Я вернулся в Москву довольный своим приемом у посла, ободренный его просьбой оставаться с ним в тесном контакте и приезжать в Санкт-Петербург, как только будет нужно обсудить какой-нибудь важный вопрос. Я ничего никому не сказал о своем визите; но грозный Александр не был столь скромен, и вскоре я обнаружил, что в глазах чиновников и политиков мой престиж значительно вырос. По-видимому, из уст Александра история пошла дальше, и в главных комитетах Всероссийского земского союза и Союза городов широко стало известно, что Его Превосходительство, исполняющий обязанности британского генерального консула (Александр всегда добавлял исполняющий обязанности) регулярно ездит в Санкт-Петербург совещаться, а может быть, и давать совет Его Высокопревосходительству (в России послы величались Их Высокопревосходительством) британскому послу.
В течение лета 1915 года я укрепил свою дружбу с Михаилом Челноковым, московским городским головой, бывшим товарищем председателя Государственной думы. Челноков — великолепный образец московского купца — седобородый, патриархальный, широкоплечий, несмотря на свою хромоту выглядел мужественнее большинства своих соотечественников. Хотя он был на двадцать лет старше меня, мы стали близкими друзьями, и через него я не только познакомился со всеми московскими политическими деятелями — с князем Львовым, Василием Мак-лаковым, Мануйловым, Кокошкиным и многими другими, но также получил экземпляры многочисленных секретных резолюций, вынесенных такими организациями, как Московская городская дума, Земский союз, главой которого являлся князь Львов, и Союз городов, душой которого являлся сам Челноков. Иногда я даже имел возможность получать в Москве из этого же источника экземпляры секретных резолюций, вынесенных кадетской партией в Санкт-Петербурге, или такие документы, как письмо Родзянко премьеру, и раньше всех доставлять их нашему посольству в Санкт-Петербурге. Эти мелкие успехи, естественно, увеличили мою репутацию откапывателя новостей. Через Земский союз и Союз городов я приносил кое-какую пользу военному ведомству.
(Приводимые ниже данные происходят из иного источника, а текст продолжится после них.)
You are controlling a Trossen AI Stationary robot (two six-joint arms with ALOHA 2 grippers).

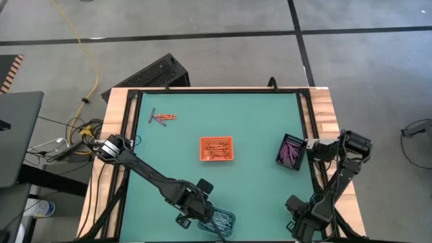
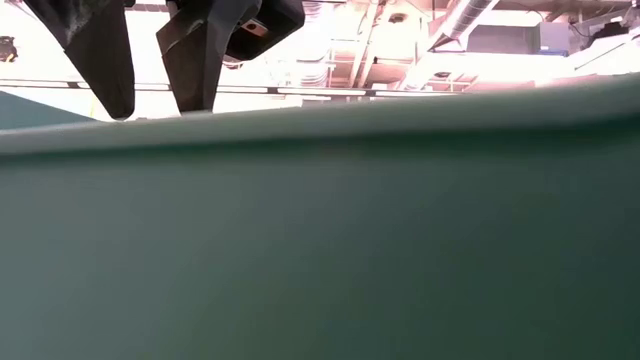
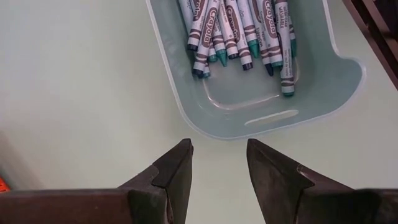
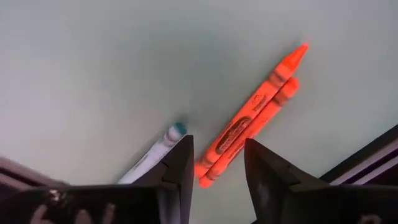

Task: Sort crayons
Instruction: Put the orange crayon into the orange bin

Земский союз и Союз городов, несмотря на препятствия, которые им чинило правительство, больше всего напоминали наше Министерство снабжения. От князя Львова и Челнокова я регулярно получал последние цифры по военной продукции.
В течение двух с половиной месяцев отсутствия Бейли я основательно окопался в Москве. Я получил благодарность министра иностранных дел. Я был persona grata для военных кругов в Москве. Посол прислал за мной. В конце июля должен был вернуться Бейли. Я чувствовал, что он будет доволен, и я буду удовлетворен, зная, что хорошо сделал свою работу. Казалось, все шло хорошо.
Однако наступил новый кризис. События на русском фронте шли из рук вон плохо. Отступления из Галиции и от Карпат отразились несильно на Москве, если не считать увеличения числа раненых; иначе обстоял вопрос с наступлением на Варшаву. Неделями в Москву лился поток польских беженцев. 19 июня пришла телеграмма от Грова, извещающая меня, что Варшава эвакуируется и что оставшиеся там члены британской колонии выезжают немедленно в Москву. Три дня спустя он приехал; в тот же день я получил телеграмму от Бейли, сообщающую, что он назначен генеральным консулом в Нью-Йорк и возвращается в Москву уложить свои вещи. Я ничего не имел против Грова. Если тут и было честолюбие, то я его не сознавал. Но я должен признаться, что этот двойной удар привел меня в замешательство. Если Бейли едет в Нью-Йорк, совершенно очевидно, что Гров займет его место в Москве. Говоря откровенно, мне вовсе не хотелось вернуться после Бейли к режиму Грова.
30 июля приехал Бейли, имея в своем кармане пакет с сюрпризом. Все мои опасения кончились. Гров должен был быть переведен в Гельсингфорс. Я же оставлен во главе московского генерального консульства, Бейли сообщил мне, что вслед за его назначением в Нью-Йорк министерство назначило нового генерального консула в Москве. Однако сэр Джордж Бьюкенен запротестовал, заявив, что я проделал неоценимую работу и было бы ошибкой тормозить мою деятельность, подчинив начальнику, который не мог так хорошо знать ситуацию, как я. Бейли сказал мне с неподдельной радостью, что Министерство иностранных дел очень довольно мною. Я попытался сделать равнодушное лицо. Хотя я ровно ничего не предпринимал для удовлетворения своих собственных притязаний, тем не менее у меня были угрызения совести по поводу Грова, которому предстояло горькое разочарование. Но в глубине души я ликовал. Еще не достигнув двадцати восьми, я уже собственными заслугами поставлен во главе одного из наиболее важных генеральных консульств во время войны. Некоторое количество самомнения хорошо в молодом человеке. Если не считать честолюбцев и разбойников, оно скоро улетучивается.